__Problem description__
Please transcribe the data that follows exactly as given, leaving out every picture.

__Data block__
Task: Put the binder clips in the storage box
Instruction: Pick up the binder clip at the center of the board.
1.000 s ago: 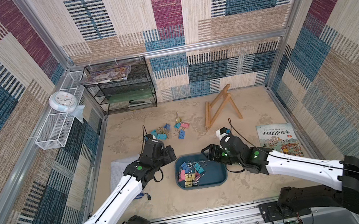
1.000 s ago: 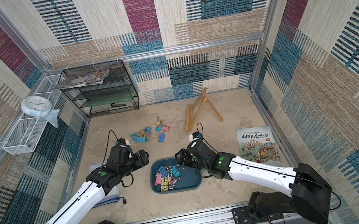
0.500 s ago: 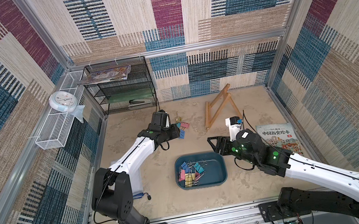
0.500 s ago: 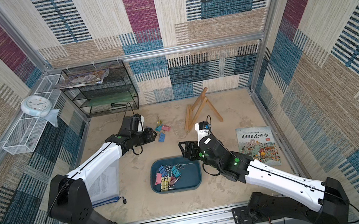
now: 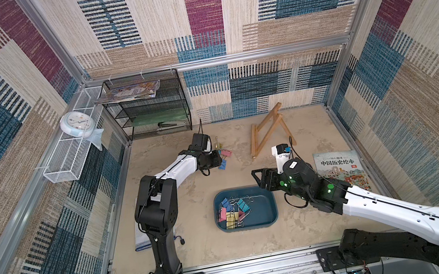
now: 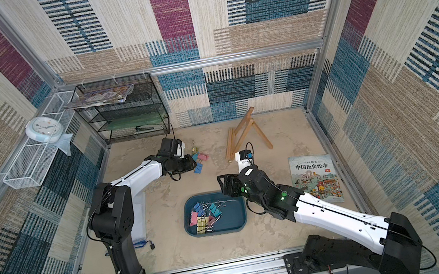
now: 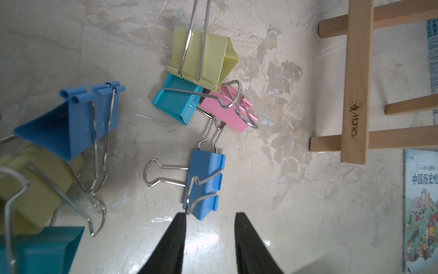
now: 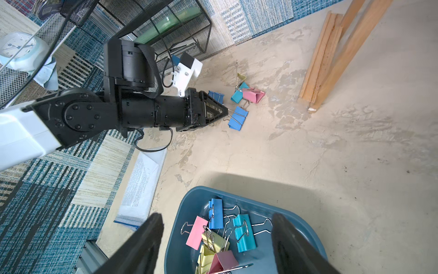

__Reply to the task__
Task: Put the binder clips in the storage box
Instruction: Pick up the binder clip at the center of the board.
1.000 s ago: 
1.000 s ago: 
0.500 s ago: 
0.500 s ago: 
now: 
now: 
now: 
now: 

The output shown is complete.